Activity: Write the data below out again in full, exactly as shown.
■ ■ ■ ■ ■ ■ ■
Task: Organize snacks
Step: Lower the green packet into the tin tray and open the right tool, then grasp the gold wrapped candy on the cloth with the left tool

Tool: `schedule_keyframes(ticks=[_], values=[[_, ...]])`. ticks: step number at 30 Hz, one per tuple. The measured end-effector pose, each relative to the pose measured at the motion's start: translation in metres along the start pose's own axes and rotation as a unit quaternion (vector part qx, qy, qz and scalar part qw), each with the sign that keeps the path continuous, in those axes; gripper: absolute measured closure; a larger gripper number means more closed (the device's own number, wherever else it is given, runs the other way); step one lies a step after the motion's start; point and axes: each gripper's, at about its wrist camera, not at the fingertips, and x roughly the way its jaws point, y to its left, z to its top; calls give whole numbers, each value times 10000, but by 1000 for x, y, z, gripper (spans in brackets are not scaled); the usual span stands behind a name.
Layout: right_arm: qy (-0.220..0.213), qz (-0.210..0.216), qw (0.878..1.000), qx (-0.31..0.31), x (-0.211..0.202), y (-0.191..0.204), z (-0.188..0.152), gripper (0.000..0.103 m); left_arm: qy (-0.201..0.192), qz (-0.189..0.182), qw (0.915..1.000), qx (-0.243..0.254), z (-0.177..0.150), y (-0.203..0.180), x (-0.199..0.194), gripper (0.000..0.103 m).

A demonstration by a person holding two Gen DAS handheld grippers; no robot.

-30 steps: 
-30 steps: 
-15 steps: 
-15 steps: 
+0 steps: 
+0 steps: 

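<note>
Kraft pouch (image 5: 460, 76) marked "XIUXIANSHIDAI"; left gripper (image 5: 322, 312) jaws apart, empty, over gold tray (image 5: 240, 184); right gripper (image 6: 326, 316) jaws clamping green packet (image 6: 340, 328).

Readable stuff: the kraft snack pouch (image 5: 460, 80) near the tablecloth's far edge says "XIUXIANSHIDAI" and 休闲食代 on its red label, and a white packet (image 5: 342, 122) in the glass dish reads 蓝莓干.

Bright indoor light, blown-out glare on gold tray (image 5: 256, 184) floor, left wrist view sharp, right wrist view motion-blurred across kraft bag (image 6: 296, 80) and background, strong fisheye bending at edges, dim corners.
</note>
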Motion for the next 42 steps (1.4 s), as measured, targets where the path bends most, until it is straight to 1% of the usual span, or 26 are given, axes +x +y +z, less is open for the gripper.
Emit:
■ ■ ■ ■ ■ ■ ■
Answer section:
Task: Organize snacks
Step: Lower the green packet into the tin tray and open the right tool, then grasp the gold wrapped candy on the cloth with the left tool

Tool: `schedule_keyframes(ticks=[_], values=[[_, ...]])`. ticks: step number at 30 Hz, one per tuple. The measured end-effector pose, each relative to the pose measured at the motion's start: translation in metres along the start pose's own axes and rotation as a unit quaternion (vector part qx, qy, qz and scalar part qw), each with the sign that keeps the path continuous, in those axes; gripper: absolute measured closure; a larger gripper number means more closed (the device's own number, wherever else it is given, runs the other way); step one lies a step after the motion's start; point and axes: each gripper's, at about its wrist camera, not at the fingertips, and x roughly the way its jaws point, y to its left, z to its top; calls give whole numbers, each value times 10000, but by 1000 for x, y, z, gripper (spans in brackets are not scaled); the usual span stands behind a name.
Layout: right_arm: qy (-0.220..0.213), qz (-0.210..0.216), qw (0.878..1.000), qx (-0.31..0.31), x (-0.211..0.202), y (-0.191..0.204), z (-0.188..0.152), gripper (0.000..0.103 m); left_arm: qy (-0.201..0.192), qz (-0.189..0.182), qw (0.915..1.000), qx (-0.243..0.254), z (-0.177..0.150), y (-0.203..0.180), x (-0.199..0.194), gripper (0.000..0.103 m).

A demonstration by a person holding two Gen DAS handheld grippers; no robot.

-30 steps: 
-30 steps: 
-15 steps: 
-15 steps: 
+0 steps: 
+0 steps: 

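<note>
Kraft pouch (image 5: 460, 76) marked "XIUXIANSHIDAI"; left gripper (image 5: 322, 312) jaws apart, empty, over gold tray (image 5: 240, 184); right gripper (image 6: 326, 316) jaws clamping green packet (image 6: 340, 328).

Readable stuff: the kraft snack pouch (image 5: 460, 80) near the tablecloth's far edge says "XIUXIANSHIDAI" and 休闲食代 on its red label, and a white packet (image 5: 342, 122) in the glass dish reads 蓝莓干.

Bright indoor light, blown-out glare on gold tray (image 5: 256, 184) floor, left wrist view sharp, right wrist view motion-blurred across kraft bag (image 6: 296, 80) and background, strong fisheye bending at edges, dim corners.
</note>
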Motion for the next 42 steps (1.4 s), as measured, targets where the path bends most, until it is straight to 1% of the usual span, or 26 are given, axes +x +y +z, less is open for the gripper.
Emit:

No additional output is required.